The spectra obtained from R. eutropha showed a correlation of 99.25% with the pattern of bands in the PHB commercial polymer employed, indicating thus that the polymer obtained from R. eutropha is of the PHB type [21] [22]. According to reports, this polymer is highly crystalline (> 50%). The melting and glass transition temperature is about 180 ° C and 4 ° C, respectively. It has some mechanical properties comparable to degradable synthetic polyesters, such as PLA. During the storage time at room temperature, it undergoes a secondary crystallization of the amorphous phase, as a result, the tensile and elongation modulus increase while the polymer becomes more brittle and harder [23] [24].
This biopolymer is an attractive material for tissue engineering due to its inherent biocompatibility. It has been shown to enhance the proliferation of different cell types and since PHB is susceptible to various processing methods, it can be mixed with other types of biocompatible molecules such as the hydroxyapatite mineral to create films, fibrous mats or non-crystalline chains, adaptable to a specific use [25] [26].
4. Conclusions
Both molasses and vinasse can be used as a non-conventional culture medium in the production of PHA, thanks to their contributions to carbon and micronutrient sources.
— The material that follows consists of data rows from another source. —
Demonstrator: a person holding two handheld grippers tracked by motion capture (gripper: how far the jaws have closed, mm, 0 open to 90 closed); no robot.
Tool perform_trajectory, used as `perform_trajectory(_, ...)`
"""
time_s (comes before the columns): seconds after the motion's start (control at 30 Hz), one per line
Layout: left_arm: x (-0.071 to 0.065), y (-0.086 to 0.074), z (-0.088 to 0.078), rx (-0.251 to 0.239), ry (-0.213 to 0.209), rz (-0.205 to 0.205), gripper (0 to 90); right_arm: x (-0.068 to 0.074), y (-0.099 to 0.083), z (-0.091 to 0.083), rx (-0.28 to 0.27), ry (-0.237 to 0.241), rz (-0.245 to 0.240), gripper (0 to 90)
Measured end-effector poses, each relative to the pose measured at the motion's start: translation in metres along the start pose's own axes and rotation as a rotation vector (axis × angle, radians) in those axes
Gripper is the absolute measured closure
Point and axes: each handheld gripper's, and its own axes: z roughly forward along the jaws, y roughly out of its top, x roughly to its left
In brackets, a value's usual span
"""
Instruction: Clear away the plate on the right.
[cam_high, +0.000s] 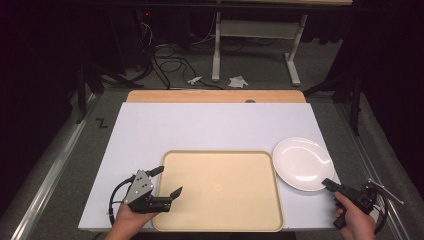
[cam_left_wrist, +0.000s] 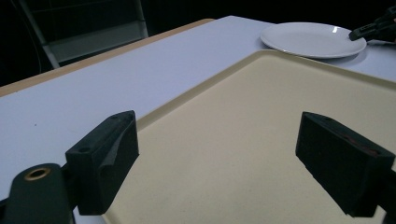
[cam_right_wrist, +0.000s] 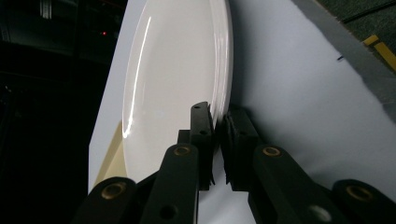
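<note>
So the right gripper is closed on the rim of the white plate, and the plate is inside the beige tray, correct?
Not quite. The right gripper is closed on the rim of the white plate, but the plate is not inside the beige tray. It is beside the tray, to its right, over the white table. The high view shows this.

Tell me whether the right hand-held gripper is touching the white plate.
Touching. In the right gripper view, the right hand-held gripper has its jaws clamped on the rim of the white plate.

table: white board (cam_high: 210, 125) over wooden top (cam_high: 215, 96) | floor: grey carpet, black cables (cam_high: 167, 62), crumpled white paper (cam_high: 238, 81) | behind: white desk frame (cam_high: 255, 30) | surroundings dark
</note>
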Motion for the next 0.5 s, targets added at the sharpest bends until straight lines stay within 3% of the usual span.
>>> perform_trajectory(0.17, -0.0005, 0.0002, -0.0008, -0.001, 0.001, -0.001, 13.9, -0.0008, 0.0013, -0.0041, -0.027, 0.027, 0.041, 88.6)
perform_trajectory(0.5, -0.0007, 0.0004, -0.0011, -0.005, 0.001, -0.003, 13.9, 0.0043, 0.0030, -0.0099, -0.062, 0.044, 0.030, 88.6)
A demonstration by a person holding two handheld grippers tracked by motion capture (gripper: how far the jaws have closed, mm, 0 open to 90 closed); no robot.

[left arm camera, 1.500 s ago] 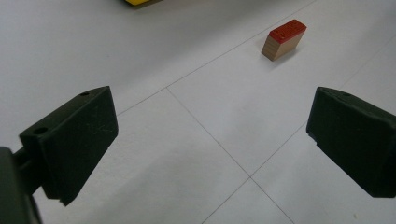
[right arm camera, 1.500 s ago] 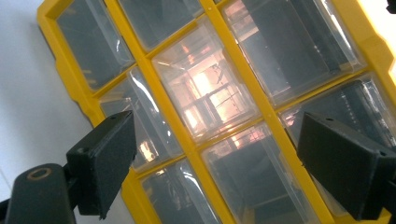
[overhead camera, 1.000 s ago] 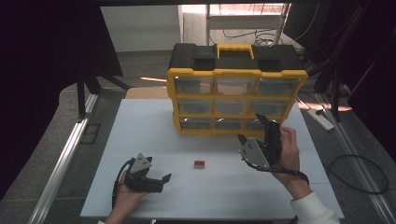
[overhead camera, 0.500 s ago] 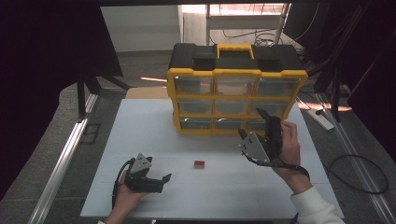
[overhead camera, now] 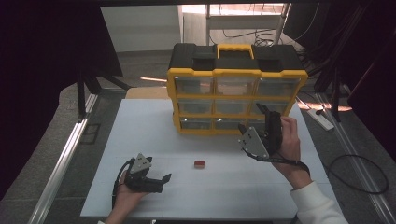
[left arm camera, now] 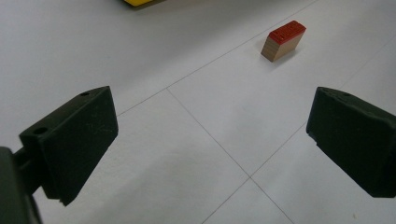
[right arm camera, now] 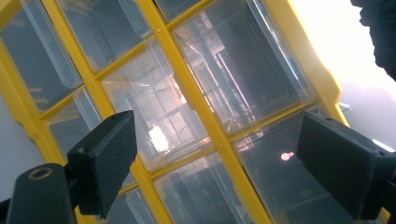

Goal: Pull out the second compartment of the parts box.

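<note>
- High view: right gripper (overhead camera: 251, 120) raised at the lower right drawers of the yellow drawer cabinet (overhead camera: 236, 100), jaws spread wide, nothing between them.
- Right gripper view: clear drawer fronts and yellow frame close ahead between the wide jaws.
- Left gripper (overhead camera: 161, 179) low on the white desk (overhead camera: 140, 126), jaws wide apart, empty.
- Small red-topped block (overhead camera: 199, 164) lying on the desk, apart from both grippers, ahead of the left one.
</note>
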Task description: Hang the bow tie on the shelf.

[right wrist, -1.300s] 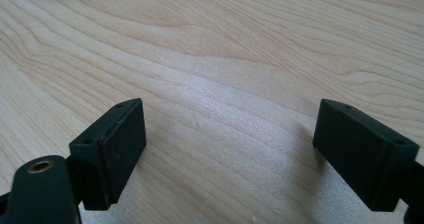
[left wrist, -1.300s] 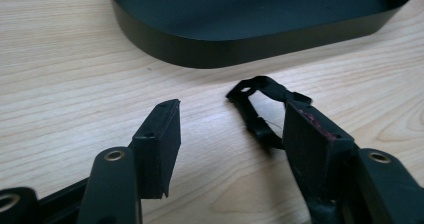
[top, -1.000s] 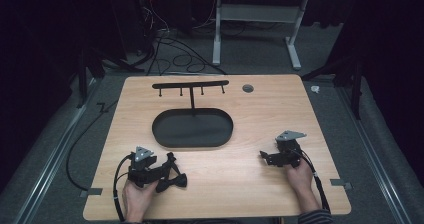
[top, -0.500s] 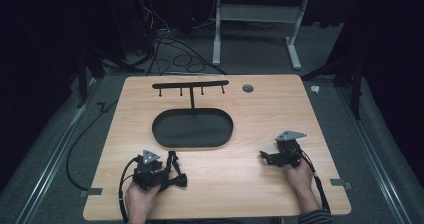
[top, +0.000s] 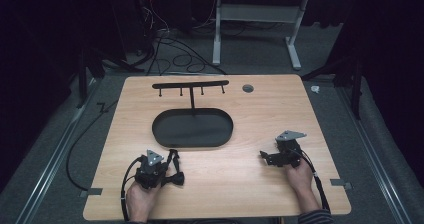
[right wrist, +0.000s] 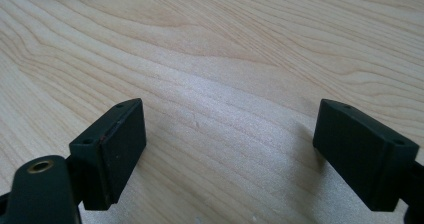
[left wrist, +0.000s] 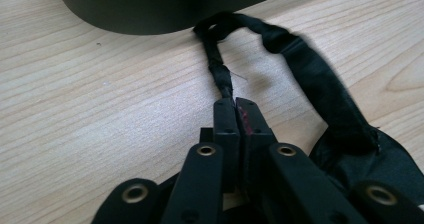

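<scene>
Your left claw (left wrist: 235, 106) has just been closing and now pinches the thin twisted stretch of the black strap (left wrist: 320, 84), pads pressed together on it. The strap lies on the counter (top: 250, 114) at your near left, looping away from the jaws up to the wall of the black oval tray (left wrist: 150, 9) and back down into a wider fabric piece (bottom right in the left gripper view). Your right claw (right wrist: 227, 154) sits low over bare wood at the near right, jaws wide, nothing between them. A rack with hooks (top: 190, 86) rises from the tray.
</scene>
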A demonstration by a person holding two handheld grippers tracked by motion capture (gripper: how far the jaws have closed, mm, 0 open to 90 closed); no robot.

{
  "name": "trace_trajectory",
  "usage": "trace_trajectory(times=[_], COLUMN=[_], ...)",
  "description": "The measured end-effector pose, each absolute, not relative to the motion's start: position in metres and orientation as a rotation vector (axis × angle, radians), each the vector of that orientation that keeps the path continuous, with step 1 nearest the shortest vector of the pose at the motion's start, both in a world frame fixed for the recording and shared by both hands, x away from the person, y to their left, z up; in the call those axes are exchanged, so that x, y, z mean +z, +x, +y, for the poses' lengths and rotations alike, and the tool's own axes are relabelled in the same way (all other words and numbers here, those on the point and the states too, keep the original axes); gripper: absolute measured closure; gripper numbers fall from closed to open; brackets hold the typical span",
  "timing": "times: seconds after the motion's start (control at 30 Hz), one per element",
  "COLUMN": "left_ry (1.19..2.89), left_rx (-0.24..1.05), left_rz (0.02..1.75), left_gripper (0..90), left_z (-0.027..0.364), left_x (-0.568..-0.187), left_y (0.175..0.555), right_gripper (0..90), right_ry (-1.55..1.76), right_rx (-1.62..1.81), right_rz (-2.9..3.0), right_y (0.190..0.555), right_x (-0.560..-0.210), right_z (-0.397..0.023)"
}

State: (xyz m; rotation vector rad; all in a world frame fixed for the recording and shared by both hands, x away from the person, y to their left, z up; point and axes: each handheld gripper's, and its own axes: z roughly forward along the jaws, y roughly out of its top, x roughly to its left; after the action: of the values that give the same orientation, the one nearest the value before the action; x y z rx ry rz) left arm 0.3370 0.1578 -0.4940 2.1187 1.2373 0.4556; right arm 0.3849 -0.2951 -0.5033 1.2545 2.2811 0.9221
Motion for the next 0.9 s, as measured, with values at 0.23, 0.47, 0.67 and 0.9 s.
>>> trace_trajectory(times=[0.23, 0.47, 0.67, 0.9], left_ry=[2.076, 2.032, 1.994, 1.950], left_rx=[0.404, 0.389, 0.400, 0.416], left_rz=[1.254, 1.235, 1.208, 1.151], left_gripper=[89.4, 89.5, 89.6, 89.5], left_z=[0.163, 0.164, 0.166, 0.164], left_x=[-0.495, -0.487, -0.474, -0.453], left_y=[0.339, 0.338, 0.334, 0.330], right_gripper=[14.4, 14.4, 14.4, 14.4], right_ry=[1.255, 1.255, 1.255, 1.255], right_rx=[0.922, 0.922, 0.922, 0.922], right_rz=[2.281, 2.281, 2.281, 2.281], right_y=[0.385, 0.385, 0.385, 0.385], right_x=[-0.503, -0.503, -0.503, -0.503], right_z=[-0.295, -0.295, -0.295, -0.295])
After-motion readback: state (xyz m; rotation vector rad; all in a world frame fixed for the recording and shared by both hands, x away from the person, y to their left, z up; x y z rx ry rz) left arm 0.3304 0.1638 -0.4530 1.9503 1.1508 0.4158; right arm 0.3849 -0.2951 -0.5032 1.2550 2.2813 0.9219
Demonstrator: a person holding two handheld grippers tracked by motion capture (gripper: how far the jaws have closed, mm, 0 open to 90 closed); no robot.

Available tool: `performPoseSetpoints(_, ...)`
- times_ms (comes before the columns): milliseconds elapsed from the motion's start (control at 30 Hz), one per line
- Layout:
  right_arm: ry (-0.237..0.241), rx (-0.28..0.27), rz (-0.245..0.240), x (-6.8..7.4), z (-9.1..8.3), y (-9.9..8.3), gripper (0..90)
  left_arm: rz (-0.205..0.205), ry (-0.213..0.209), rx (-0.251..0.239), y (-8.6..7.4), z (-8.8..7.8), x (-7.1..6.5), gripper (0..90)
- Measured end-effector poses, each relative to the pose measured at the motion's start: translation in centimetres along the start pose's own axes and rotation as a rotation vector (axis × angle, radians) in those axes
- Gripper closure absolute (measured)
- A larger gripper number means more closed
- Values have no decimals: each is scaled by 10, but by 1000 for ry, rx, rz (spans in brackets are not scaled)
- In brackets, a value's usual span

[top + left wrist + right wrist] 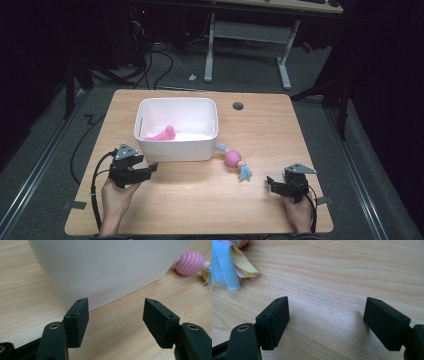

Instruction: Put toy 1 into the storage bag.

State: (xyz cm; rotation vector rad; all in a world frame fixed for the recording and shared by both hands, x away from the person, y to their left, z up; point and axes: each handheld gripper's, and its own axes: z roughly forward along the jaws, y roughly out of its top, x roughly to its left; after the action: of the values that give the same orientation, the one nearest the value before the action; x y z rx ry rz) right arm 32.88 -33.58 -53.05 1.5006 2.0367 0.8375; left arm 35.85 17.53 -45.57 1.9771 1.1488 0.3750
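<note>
A white plastic bin (pixel 176 131) stands on the wooden table (pixel 200 200), a little left of centre and toward the far edge, and a pink toy (pixel 163 134) lies inside it against the left part of its floor. The left gripper (pixel 150 169) is held low over the table just beside the bin's near left corner, its jaws pointing to the right along the bin's front wall; in the left gripper view (pixel 116 315) the jaws stand apart with nothing between them, and the bin's pale wall (pixel 107 270) rises right in front of them, blocking the way ahead. To the right of the bin, close to its near right corner, lies a second toy: a knobbly pink ball (pixel 232 158) with a blue fabric strip at its far end and a tuft of blue and yellow strips (pixel 244 172) at its near end. In the left gripper view this ball (pixel 190 263) shows beyond the bin's corner at the upper right. The right gripper (pixel 270 183) rests near the table's front right corner, well apart from the bin, its jaws turned left toward the tuft; in the right gripper view (pixel 325 317) the jaws are wide apart and empty over bare wood, with the blue and yellow strips (pixel 229 265) lying at the upper left, clear of the jaws. A round cable hole (pixel 238 106) sits in the tabletop beyond the bin's right side.
</note>
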Motion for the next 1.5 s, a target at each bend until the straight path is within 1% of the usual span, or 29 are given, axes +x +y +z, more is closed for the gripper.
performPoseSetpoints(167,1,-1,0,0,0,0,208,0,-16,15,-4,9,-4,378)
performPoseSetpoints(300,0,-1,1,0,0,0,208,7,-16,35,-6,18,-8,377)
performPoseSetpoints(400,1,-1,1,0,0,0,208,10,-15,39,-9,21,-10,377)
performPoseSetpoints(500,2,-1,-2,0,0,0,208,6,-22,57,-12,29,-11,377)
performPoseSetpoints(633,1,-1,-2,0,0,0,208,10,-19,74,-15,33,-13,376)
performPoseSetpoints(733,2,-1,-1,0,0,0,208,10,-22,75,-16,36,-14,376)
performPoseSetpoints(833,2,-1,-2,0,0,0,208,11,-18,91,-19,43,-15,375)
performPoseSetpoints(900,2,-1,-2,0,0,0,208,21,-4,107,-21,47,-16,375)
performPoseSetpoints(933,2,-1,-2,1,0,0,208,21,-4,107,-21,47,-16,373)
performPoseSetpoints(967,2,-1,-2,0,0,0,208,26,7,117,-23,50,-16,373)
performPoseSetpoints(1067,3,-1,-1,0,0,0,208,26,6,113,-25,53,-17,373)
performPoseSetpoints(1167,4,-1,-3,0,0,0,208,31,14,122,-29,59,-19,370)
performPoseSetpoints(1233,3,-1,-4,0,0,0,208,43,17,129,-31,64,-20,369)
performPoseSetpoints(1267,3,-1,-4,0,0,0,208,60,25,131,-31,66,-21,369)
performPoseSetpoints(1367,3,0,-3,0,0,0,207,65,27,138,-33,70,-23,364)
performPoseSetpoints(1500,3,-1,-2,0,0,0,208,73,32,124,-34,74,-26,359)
Vinasses alone do not provide a sufficient carbon source to achieve high amounts of biomass and PHA production. Therefore it is essential to supplement the culture with an additional carbon source.
The most suitable proportion of the molasses/vinasse mixture was 25/75, achieving a substrate consumption efficiency of 83.6%. On the other hand, R. eutropha ATCC 17699, has the ability to consume sucrose as a substrate.
The FTIR analysis between the PHB Polyhydroxybutyrate sample and the polymer produced by R. eutropha showed a correlation between its bands of 99.25%, which allows us to state that the biopolymer produced was of the polyhydroxybutyrate type.